PL02.3. A Phenotypic heterogeneity and plasticity as resistance mechanisms in Glioblastoma

BACKGROUND Glioblastomas are among the most heterogeneous tumors, which hampers patient stratification and development of effective therapies. Glioblastomas create a dynamic ecosystem, where heterogeneous tumor cells interact with the tumor microenvironment to establish different niches. Upon tumor growth, Glioblastoma cells manifest remarkable plasticity and respond flexibly to selective pressures by transiting towards states favorable to the new tumor microenvitonment. How this phenotypic plasticity contributes to treatment resistance is currently less clear. The exact nature of treatment resistant, tolerant and sensitive Glioblastoma cells remains unresolved. Further studies at the single cell level are needed to reveal transient and long-term signatures of the resistant states.

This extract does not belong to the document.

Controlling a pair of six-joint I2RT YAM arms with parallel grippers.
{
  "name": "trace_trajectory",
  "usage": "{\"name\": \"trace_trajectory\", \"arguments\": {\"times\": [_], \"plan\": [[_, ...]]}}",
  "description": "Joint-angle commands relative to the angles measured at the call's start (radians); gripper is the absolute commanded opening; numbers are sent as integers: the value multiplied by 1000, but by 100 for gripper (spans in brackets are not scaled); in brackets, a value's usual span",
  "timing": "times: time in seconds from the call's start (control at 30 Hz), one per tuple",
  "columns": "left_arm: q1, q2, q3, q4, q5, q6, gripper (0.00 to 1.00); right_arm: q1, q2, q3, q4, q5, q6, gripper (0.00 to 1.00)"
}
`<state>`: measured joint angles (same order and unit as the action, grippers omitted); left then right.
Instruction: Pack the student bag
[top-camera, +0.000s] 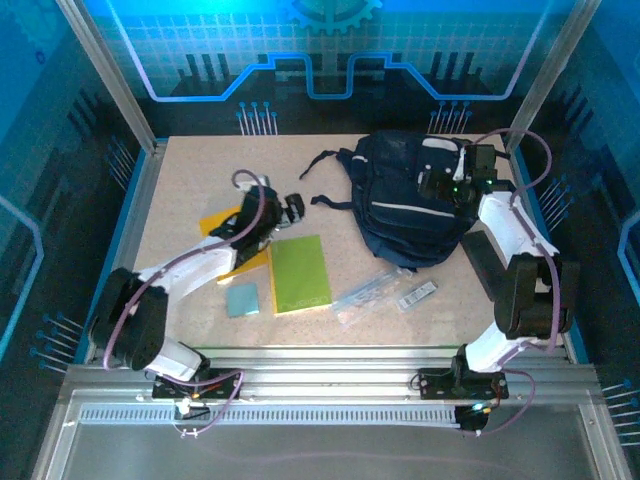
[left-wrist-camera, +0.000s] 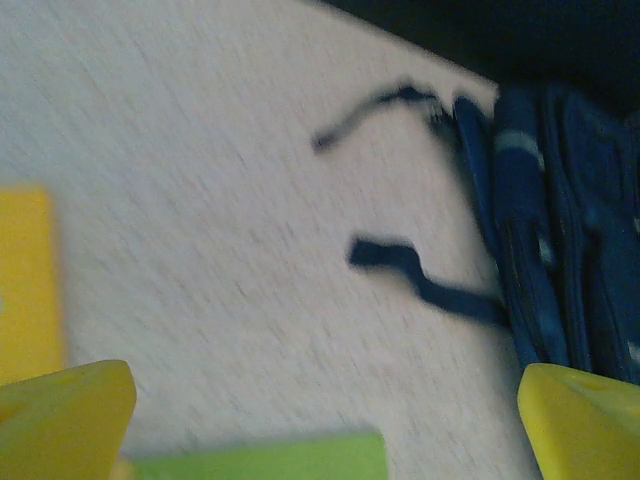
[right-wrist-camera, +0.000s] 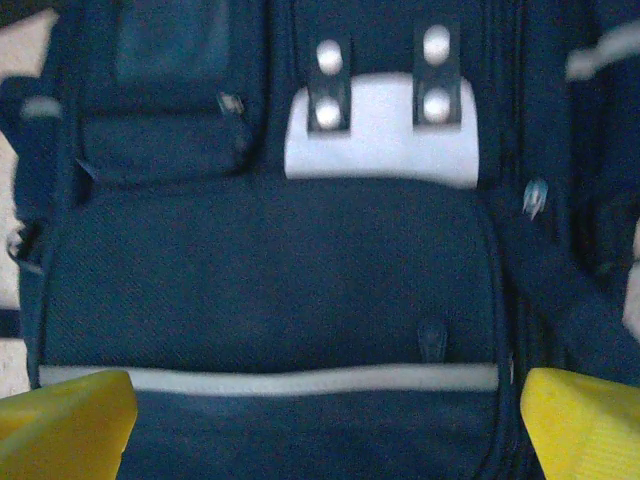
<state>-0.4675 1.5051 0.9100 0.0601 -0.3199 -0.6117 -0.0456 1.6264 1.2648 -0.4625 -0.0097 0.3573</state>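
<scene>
The student bag (top-camera: 405, 200), dark navy with thin grey stripes, lies flat at the back right of the table, its black straps (top-camera: 325, 165) trailing left. My right gripper (top-camera: 447, 186) hovers over the bag's upper part. In the right wrist view it (right-wrist-camera: 325, 430) is open, yellow fingertips (right-wrist-camera: 62, 425) wide apart above the bag's front pocket (right-wrist-camera: 270, 290), the grey stripe (right-wrist-camera: 270, 380) and the white-grey patch (right-wrist-camera: 385, 140). My left gripper (top-camera: 290, 208) hangs left of the bag. It (left-wrist-camera: 325, 440) is open and empty over bare table, the bag (left-wrist-camera: 560, 220) and a strap (left-wrist-camera: 420, 280) to its right.
A green notebook (top-camera: 300, 272) lies mid-table, its edge (left-wrist-camera: 260, 458) under the left gripper. A yellow sheet (top-camera: 222, 222) sits beneath the left arm. Near the front lie a small grey-blue square (top-camera: 242, 298), a clear pouch (top-camera: 368, 290) and a small white packet (top-camera: 418, 295). A black case (top-camera: 482, 258) rests beside the right arm.
</scene>
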Motion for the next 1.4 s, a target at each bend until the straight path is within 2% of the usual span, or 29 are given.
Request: {"name": "trace_trajectory", "arguments": {"times": [0.0, 0.23, 0.33, 0.5, 0.8, 0.87, 0.9, 0.97, 1.0, 1.03, 1.2, 1.37], "plan": [[-98, 70, 59, -47, 46, -178, 99, -48, 37, 18, -158, -98, 70, 100], [-253, 264, 182, 29, 99, -310, 99, -159, -20, -116, -80, -118, 79, 100], [-294, 353, 260, 69, 121, -341, 99, -180, -11, -143, -61, -128, 70, 100], [-316, 523, 408, 136, 169, -395, 99, -197, -8, -184, -11, -166, 88, 100], [-314, 768, 636, 219, 189, -438, 98, -226, -167, -246, -3, -189, 114, 100], [-305, 809, 671, 274, 225, -445, 84, -239, -188, -253, -13, -188, 111, 100], [-299, 818, 670, 314, 237, -446, 67, -248, -198, -260, -12, -190, 111, 100], [-283, 809, 647, 389, 234, -443, 27, -260, -214, -272, -6, -185, 114, 100], [-271, 794, 635, 411, 232, -437, 10, -264, -219, -278, -2, -184, 119, 100], [-255, 777, 630, 412, 239, -426, 0, -269, -221, -281, 3, -185, 123, 100], [-158, 664, 605, 405, 347, -396, 0, -269, -201, -276, 18, -199, 133, 100], [-44, 535, 497, 417, 465, -429, 0, -271, -173, -252, 25, -236, 137, 100]]}}
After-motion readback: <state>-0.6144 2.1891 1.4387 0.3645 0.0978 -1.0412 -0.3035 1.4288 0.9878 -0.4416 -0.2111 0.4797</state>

MATERIAL AND METHODS To investigate long-term phenotypic changes upon treatment at the single cell level we performed single cell RNA-seq (scRNA-seq) on the longitudinal patient-derived xenograft (PDOX) models derived from Glioblastoma patient tumors prior and after the standard-of-care treatment. In addition, direct treatment of PDOXs with temozolomide combined with scRNA-seq allowed revealing short-term transcriptomic changes both in tumor cells and in the mouse-derived cells forming tumor microenvironment. Advanced computational algorithms, including reference-free deconvolution methods, were applied to reveal treatment resistance signatures and master regulators of the identified treatment-resistant subpopulations. RESULTS We show that PDOX models recapitulate all the major cell types and transcriptional programs reported in Glioblastoma patient samples, providing clinically relevant models for investigating treatment resistance signatures of tumor cells and associated tumor microenvironment. Analysis of treatment naïve and treated Glioblastomas at the single cell level revealed presence of pre-existing treatment resistant states as well as newly established resistant subpopulatons. Certain transcriptomic changes are preserved long term, regardless of the lack of genetic evolution of the tumor cells. CONCLUSION Phenotypic plasticity is an important factor contributing to resistance mechanisms in Glioblastoma. Key molecular regulators of tumor cell plasticity towards treatment resistance states represent novel targets for future combinatory treatments.